Task instructions: Look below for lines that hold the string "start" and copy each one.

Exercise data:
= Beginning of Section =
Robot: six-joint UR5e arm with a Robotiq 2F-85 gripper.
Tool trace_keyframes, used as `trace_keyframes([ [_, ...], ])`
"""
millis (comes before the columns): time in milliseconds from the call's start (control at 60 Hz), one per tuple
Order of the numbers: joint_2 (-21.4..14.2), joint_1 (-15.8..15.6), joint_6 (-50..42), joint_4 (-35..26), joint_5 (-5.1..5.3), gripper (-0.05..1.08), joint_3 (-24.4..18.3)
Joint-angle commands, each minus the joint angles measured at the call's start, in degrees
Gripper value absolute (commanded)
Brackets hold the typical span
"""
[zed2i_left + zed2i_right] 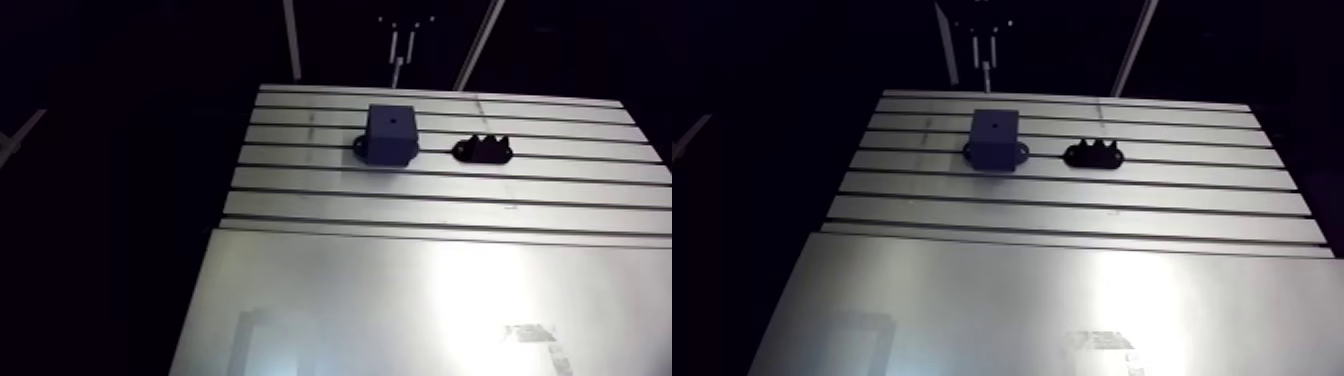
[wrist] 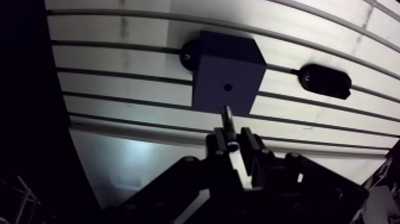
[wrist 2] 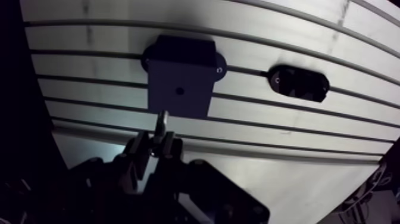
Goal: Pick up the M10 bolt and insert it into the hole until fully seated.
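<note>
Slotted metal table (image 1: 330, 195) is carrying a dark blue block (image 2: 226, 74) with a small hole (image 2: 228, 87) in its top | black holder (image 2: 324, 81) is lying beside the block | gripper (image 2: 233, 146) is pinching a slim, shiny grey bolt (image 2: 227, 118), whose tip is showing just short of the block's hole.

Table: one slotted aluminium table (image 1: 420, 200).
Plate: one smooth plate (image 1: 350, 300), covering the table's near part.
Block: one dark blue block (image 1: 391, 133), on the far slotted part.
Hole: one hole (image 2: 228, 87), in the block's top face.
Ears: two mounting ears (image 3: 219, 70), one on each side of the block.
Holder: one black holder (image 1: 484, 149), to the right of the block and apart from it.
Bolt: one bolt (image 2: 227, 119).
Gripper: one gripper (image 2: 233, 143), with two fingers (image 2: 218, 143) pinching the bolt between them.
</note>
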State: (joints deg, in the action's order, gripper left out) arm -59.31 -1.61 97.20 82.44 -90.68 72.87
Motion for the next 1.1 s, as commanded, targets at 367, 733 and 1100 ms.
trace_keyframes([
  [367,0.1,0.0,0.1,0.7,-1.38,1.08,2.6],
  [733,0.3,0.0,0.1,1.5,-1.38,1.08,3.4],
  [1100,0.7,0.1,0.1,2.3,-1.38,1.08,3.4],
])
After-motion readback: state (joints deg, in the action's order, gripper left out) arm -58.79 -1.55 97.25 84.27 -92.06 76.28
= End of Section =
Exercise solution:
millis (comes before the columns): time in milliseconds from the call's start (control at 60 Hz), one per tuple
Joint-angle commands, each minus the joint angles measured at the call's start, in degrees

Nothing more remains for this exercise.